Rather than stopping at critique — as so many do — I focus on designing, testing, and analysing alternative monetary frameworks that allow communities, territories, and organisations to act differently and more sustainably.

This work is difficult. It often fails. But experimentation remains the only credible path forward.

Research, experimentation, and public debate

My approach combines three dimensions

Strong foundations, bringing and discussions ideas out there while testing, testing, testing news needs

Analysis

Through research and with our 60 MoDi partners, we want  to make monetary and institutional mechanisms intelligible

Field experimentation

From commons land preservation, intentional communities and solidarity economy practices, we move out of wishy-washy change to actually getting our hands dirty

Engage in public debate

via teaching, conferences, writing, and video formats, to open economic questions without oversimplifying them

The Monetary Diversity Network

I am the founder and director of Monetary Diversity, an international network bringing together more than 60 organisations working on complementary currencies, local monetary systems, and monetary innovations.

The network provides a space for collaboration, learning, and institutional dialogue, grounding analysis in shared experience rather than abstract models.

Areas of work  

Supporting the development of real-world monetary systems

I have contributed to the development of dozens of monetary initiatives, especially across Europe by supporting their design, governance, and long-term viability. This work stands at the intersection of monetary experimentation, public policy, and emerging technologies.

This includes coordinating and contributing to large-scale European projects, where local and complementary currencies are tested under real institutional, technical, and political constraints.

Researching money as an institution  

My research focuses on money not as a neutral instrument, but as an institution that structures value, incentives, and collective capacity to act.

For centuries, monetary powers have played a central role in mobilising resources for armies, public policies, large-scale construction, and collective endeavours.

I work across economic theory, institutional analysis, and empirical observation to understand how different monetary arrangements affect democracy, cooperation, and long-term resilience.

Designing innovative monetary and institutional systems

Beyond analysis, I work on the design of monetary and institutional frameworks: local currencies, complementary systems, mutual credit arrangements, and hybrid payment mechanisms.


The focus is not technology for its own sake, but institutional coherence — ensuring that monetary tools align with collective goals, governance structures, and real-world constraints.
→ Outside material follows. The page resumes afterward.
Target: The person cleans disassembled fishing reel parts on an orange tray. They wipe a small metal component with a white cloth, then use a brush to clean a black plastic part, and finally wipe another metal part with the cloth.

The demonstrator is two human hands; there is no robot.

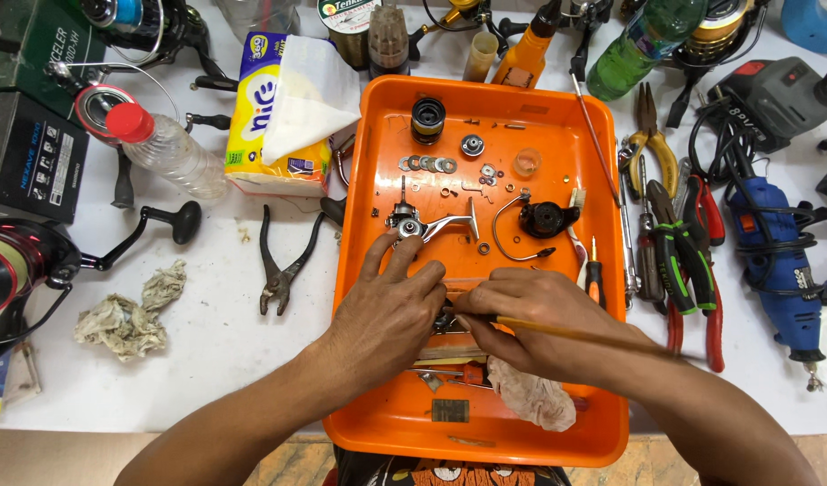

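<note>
Tray: an orange tray [377,270] sits in the middle of the white bench [215,351], and its raised rim keeps loose parts from rolling off.
Small parts: washers [429,164] lie in a short row near the far end, with a black spool [428,119] and a small gear [472,145] beside them, laid apart so each can be told from the next.
Reel pieces: a silver arm piece [427,225] and a black part with a wire bail [544,219] rest mid-tray, just beyond the hands.
Left hand: the left hand [386,310] lies palm down over the tray; its grip is curled on a small metal part [445,322] that is mostly hidden between the two hands, seemingly to steady it.
Right hand: the right hand [530,319] meets the left over that part; its grip is pinched around a thin wooden stick [575,333], the tip pointing at the part and the tail running out over the wrist.
Rag: a pinkish rag [535,396] lies under the right wrist, close at hand for wiping.
Tools: pliers [283,261] lie left of the tray, and more pliers [692,261] and a blue drill [778,270] lie to its right, all within reach.
</note>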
Engaging in collective and territorial projects

I am directly involved in collective projects — commons-based initiatives, eco-villages, and land or forest governance experiments — where questions of value, contribution, and responsibility are lived rather than theorised.


These contexts provide essential feedback: they reveal where institutional designs hold, where they fail, and what democratic and economic conditions are required to sustain collective action over time. 

 

Teaching, transmission, and public debate

A central part of my work consists in teaching, speaking, writing, and developing public-facing formats — including conferences, workshops, publications, and video content.
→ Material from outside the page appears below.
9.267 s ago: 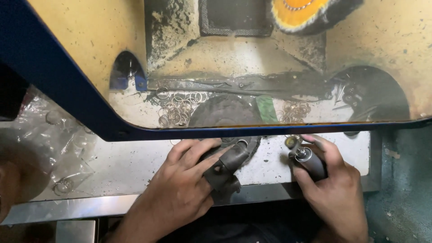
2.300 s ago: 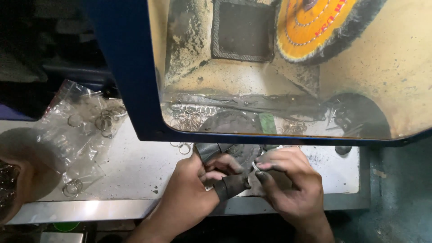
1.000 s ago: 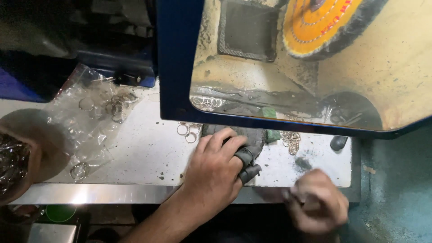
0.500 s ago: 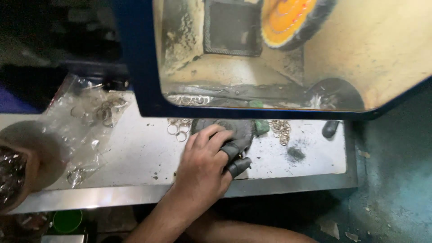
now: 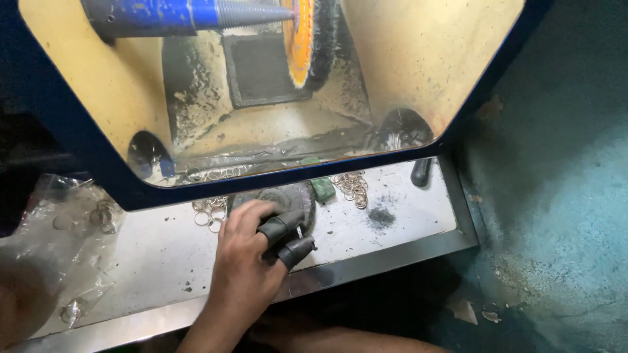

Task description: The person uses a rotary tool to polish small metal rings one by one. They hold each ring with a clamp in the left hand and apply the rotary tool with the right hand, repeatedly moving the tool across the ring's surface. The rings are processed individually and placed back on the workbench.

The objective is not simplification, but democratisation: making monetary and economic questions discussable, contestable, and accessible beyond expert circles. 
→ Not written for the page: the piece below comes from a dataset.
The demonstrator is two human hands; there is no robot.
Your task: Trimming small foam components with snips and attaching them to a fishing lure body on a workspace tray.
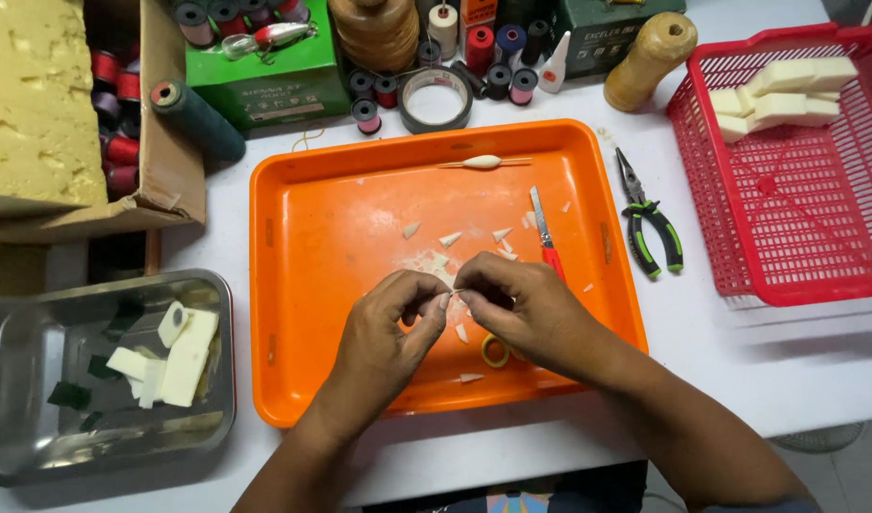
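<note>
My left hand [393,328] and my right hand [521,304] meet over the orange tray [303,285], fingertips pinching a small white piece [454,294] between them. Small white shavings [450,239] lie scattered on the tray just beyond my fingers. A red-handled craft knife [546,237] lies right of the shavings. A finished white float on a thin stick [483,162] rests near the tray's far edge. A small yellow ring [494,351] lies under my right wrist.
Green-handled pliers [650,223] lie right of the tray. A red basket [806,190] holds white foam blocks [778,95]. A steel tray [37,380] at left holds white and green offcuts. Thread spools [493,57], a tape roll [436,100] and boxes [265,76] line the back.
</note>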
Democracy cannot transform the economy if money itself remains undemocratic.

I do not see economics as the distant theory I was taught about.

Rather, I see it as a set of institutions enabling functions through chosen properties of systems that deliver expects economic consequences taht shape society.

My work is driven by a clear commitment: to contribute to the democratisation of money and economic institutions, and to test, in practice, what makes collective action possible over time.